Professor Rieber was here for the Australasian Society for Computers in Learning in Tertiary Education conference. A former primary school teacher and academic with more than 20 years experience, he says he became concerned about the lack of enthusiasm children had for school, compared with their devotion to tasks during their ``play" time.
``A person's interest in school learning rarely compares to the commitment that characterises their learning outside of school," he says. ``School has the resources, the time and the expertise available to help a person. Yet something seems to happen to so many people when they walk across the threshold of a school's door that thwarts such learning."
What Professor Rieber noticed was the intense interest children had in technology and saw the potential for it to be harnessed for educational purposes. For the past decade, he has been using it to design projects aimed at reinvigorating education in schools so that children see learning as ``play".
``I believe the phenomenon of play offers the best chance we have for both understanding and realising the interplay between motivation, learning and technology," he says.
``We know how to teach, how to learn, how to play but we don't know how to manage school resources - people, curricula, technology, time, etc - to capitalise on the diversity of our students to bring out their natural learning abilities."
Professor Rieber and his colleagues have created a range of projects that have been successfully tested in universities and schools, all based around the concept of letting students ``play" with computers.
In Project Kiddesign, they worked with about 200 students over two years, where they asked them to design games relevant to their class. The children designed the games' goals, rules, characters and graphics, while the adults put them together according to the children's plans as they evolved. They were free to form design teams where members took on jobs that suited their skills and interest.
Professor Rieber says the students grasped the concept quickly and soon appointed project managers, subject matter experts, graphic designers and lead gamedesigners. Not only did the students thrive in their roles, they began to trust the teachers and listen to their advice, learning because they wanted to know.

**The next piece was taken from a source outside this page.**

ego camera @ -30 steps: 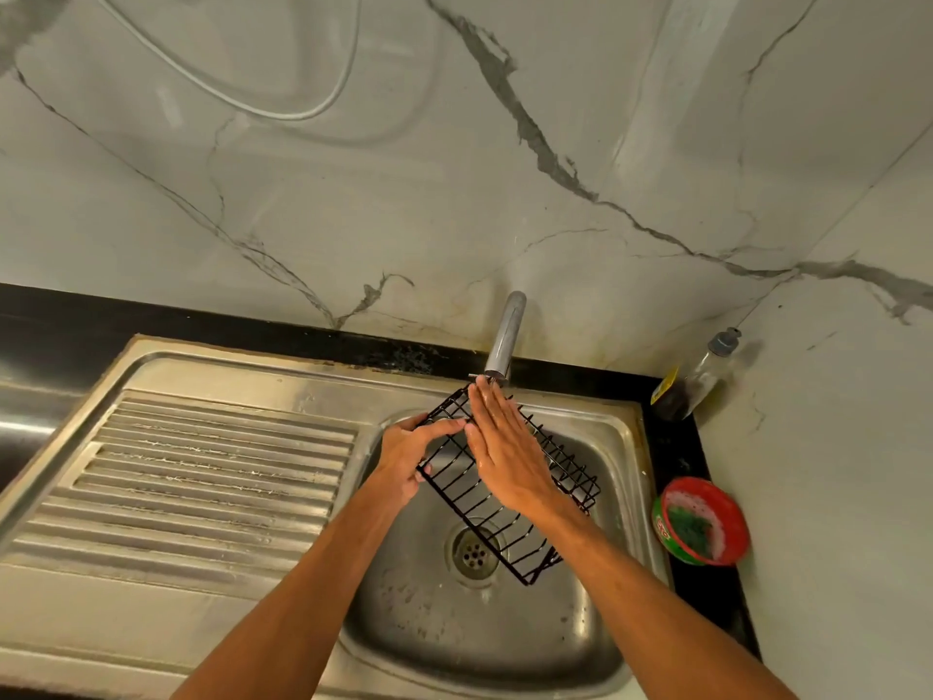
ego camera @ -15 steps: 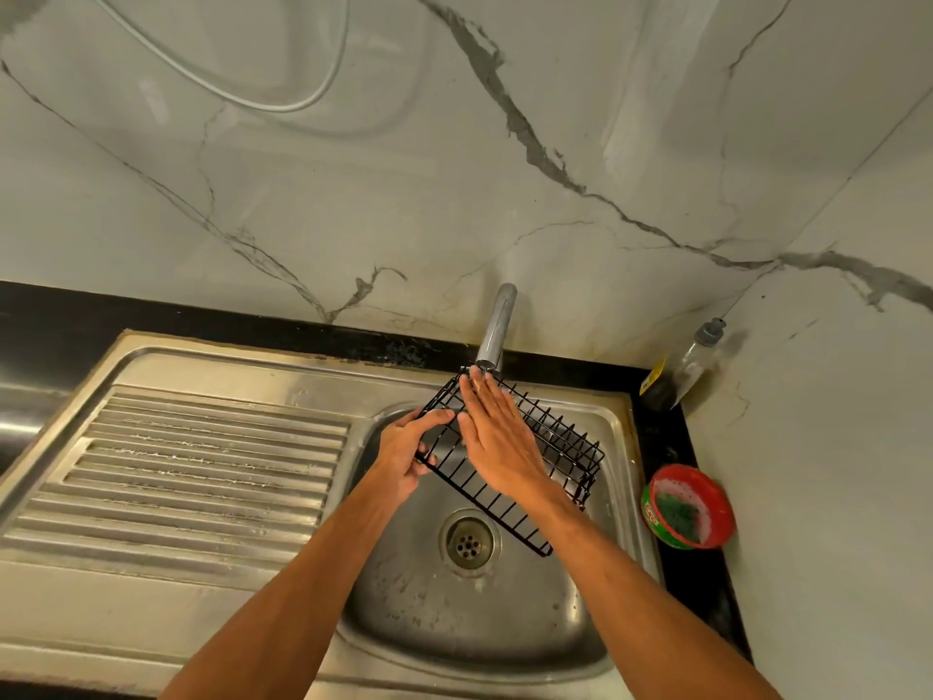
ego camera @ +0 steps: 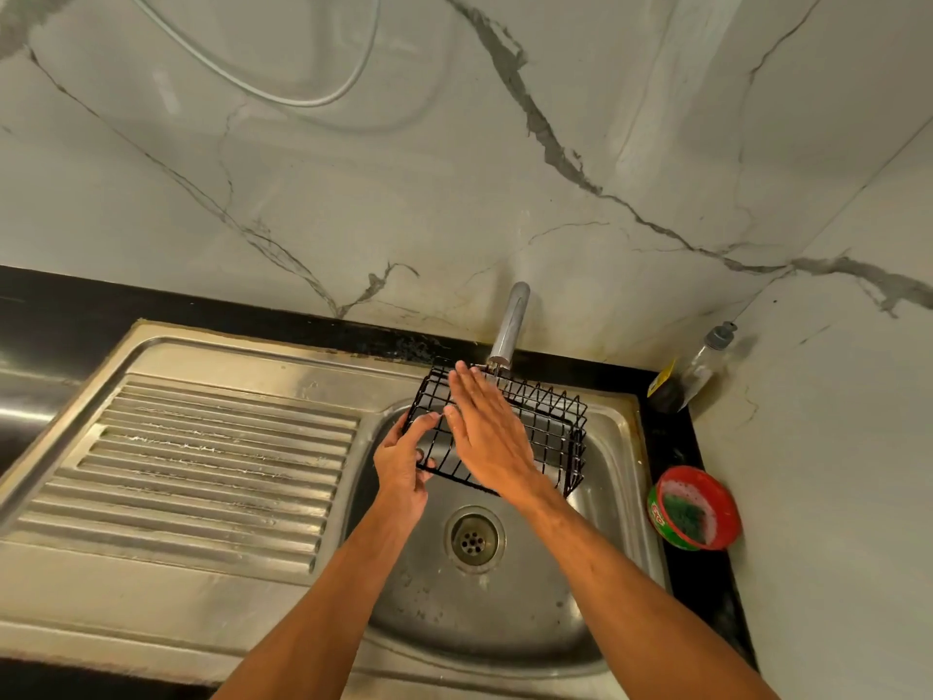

Professor Rieber says the approach has the potential to ``turn the tables on teaching" and could easily be applied in Australia - ``It would be relevant across countries" - but he believes it would require a radical change in the way schools teach.
``We need to rethink school as a place where `one size fits all', instead allowing children to develop their own focus and depth. Games are but one type of a design activity, though one with which I have had much success."
Schools are known to resist change. ``It's not a criticism of the schools, it's the system itself," he says.
``(But) the reward is an intense and satisfying experience that is best described as play. It's an elusive goal, yet one worth the trouble and challenges. I'm hopeful that school can be a place where people with diverse talents and interests can all find a niche."